Then a leaf blows into them or a stem of grass reaches across them and here come the ants.

As far as painting the legs with grease etc. it works for awhile but dust and those durn leaves, and here they come.

I don't believe it's worth the effert.

A good strong hive will take care of quite a few ants and other varmits.

Good Luck 
PCM


----------



## RayMarler (Jun 18, 2008)

I use smaller cans and put water with vegie oil in them. the oil floats on top of water. I filled the cans up close to the top. some bees do get in and die. I made some awnings over the cans using a cut up coffee can, which seems to help keep the bees out some. I doubt your issue is with the essential oils or the chlorox smell. It's simply the fact that many bees come back and miss the entrance board so land on ground and try to crawl up into the hive. sometimes they miss the front board and land in the containers of oil/water.


----------



## Blossom (Nov 29, 2008)

*I have 2 hives. Why would this be happening to just the one?This is what is so baffeling. :scratch: One more thing if I could ask, - The other hive always has a load of bees on the outside entrance and active where the other hardly has any activity out side but today in checking there seem to be loads of bees inside and on all the frames. Why would that be?
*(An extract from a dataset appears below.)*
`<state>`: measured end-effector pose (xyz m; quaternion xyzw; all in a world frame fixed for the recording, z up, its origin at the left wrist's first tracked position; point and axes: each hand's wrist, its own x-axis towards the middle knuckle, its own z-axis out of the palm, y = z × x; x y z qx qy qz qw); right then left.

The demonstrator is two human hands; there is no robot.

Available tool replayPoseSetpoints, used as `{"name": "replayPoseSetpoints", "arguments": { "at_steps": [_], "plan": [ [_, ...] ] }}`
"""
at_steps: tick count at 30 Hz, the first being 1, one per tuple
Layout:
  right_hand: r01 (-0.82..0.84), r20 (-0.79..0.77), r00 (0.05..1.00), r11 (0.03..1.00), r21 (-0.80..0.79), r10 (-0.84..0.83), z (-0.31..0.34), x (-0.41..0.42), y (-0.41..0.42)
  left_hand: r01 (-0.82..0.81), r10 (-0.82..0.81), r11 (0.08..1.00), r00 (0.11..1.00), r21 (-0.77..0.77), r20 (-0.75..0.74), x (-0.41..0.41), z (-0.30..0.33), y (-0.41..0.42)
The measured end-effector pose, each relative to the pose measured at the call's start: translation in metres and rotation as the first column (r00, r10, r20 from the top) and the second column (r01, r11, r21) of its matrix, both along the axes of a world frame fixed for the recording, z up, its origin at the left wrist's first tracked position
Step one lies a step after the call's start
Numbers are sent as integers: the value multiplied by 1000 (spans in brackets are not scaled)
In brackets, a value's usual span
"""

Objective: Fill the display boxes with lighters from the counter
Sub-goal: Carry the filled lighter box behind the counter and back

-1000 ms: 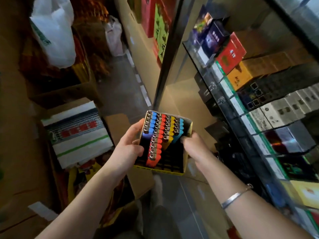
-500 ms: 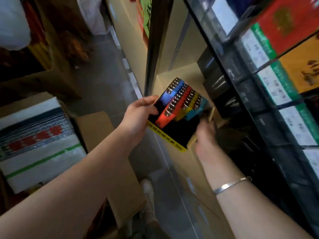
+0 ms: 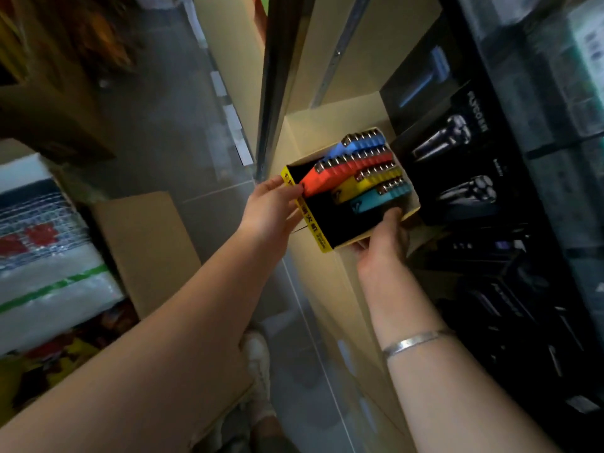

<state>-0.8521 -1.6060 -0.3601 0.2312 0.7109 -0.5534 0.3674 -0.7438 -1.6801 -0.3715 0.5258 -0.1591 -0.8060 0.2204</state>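
Observation:
A display box (image 3: pixel 318 232) with a black inside and a yellow printed rim is tilted on its side at the mouth of a pale shelf (image 3: pixel 330 125). It holds rows of blue, red, yellow and teal lighters (image 3: pixel 359 170) with metal tops, and about half of it is bare. My left hand (image 3: pixel 269 209) grips the box's near left rim, thumb on the yellow edge. My right hand (image 3: pixel 382 241) holds the lower right corner from beneath, thumb inside the rim.
Black shaver boxes (image 3: pixel 457 165) stand right behind the display box on the same shelf, and more dark boxes fill the shelves below. A dark metal upright (image 3: pixel 277 76) edges the cabinet. A cardboard box (image 3: pixel 143 243) and a white wrapped package (image 3: pixel 42 256) sit at left on the floor.
Both hands have carried the display box away from my body and lower, into the shelf next to the shaver boxes, tilting it on its side. The view has swung down toward the lower shelves.

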Motion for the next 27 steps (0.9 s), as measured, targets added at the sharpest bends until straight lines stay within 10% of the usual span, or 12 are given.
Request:
{"name": "replayPoseSetpoints", "arguments": {
  "at_steps": [27],
  "plan": [
    [-195,-162,975,933,-304,151,3,-13,-46,430,-404,864,902,-261,151,-32,0,-36]
  ]
}}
Thanks! *


----------



## letsrodeo (Jun 6, 2009)

salt !! in the jug and on the ground


----------



## bigbore (Feb 25, 2008)

I keep a small spray bottle of water and pine-oil with my stuff, if I see a heavy stream of ants, I brush off what I can, and spray the bottom cinder blocks with it all over. it will kill your bees if you get it too strong in the hive, but I haven't lost many with it on the bottom block. 

I have to spray them a few times, but they don't want to cross the pine oil, and soon take the hint.


----------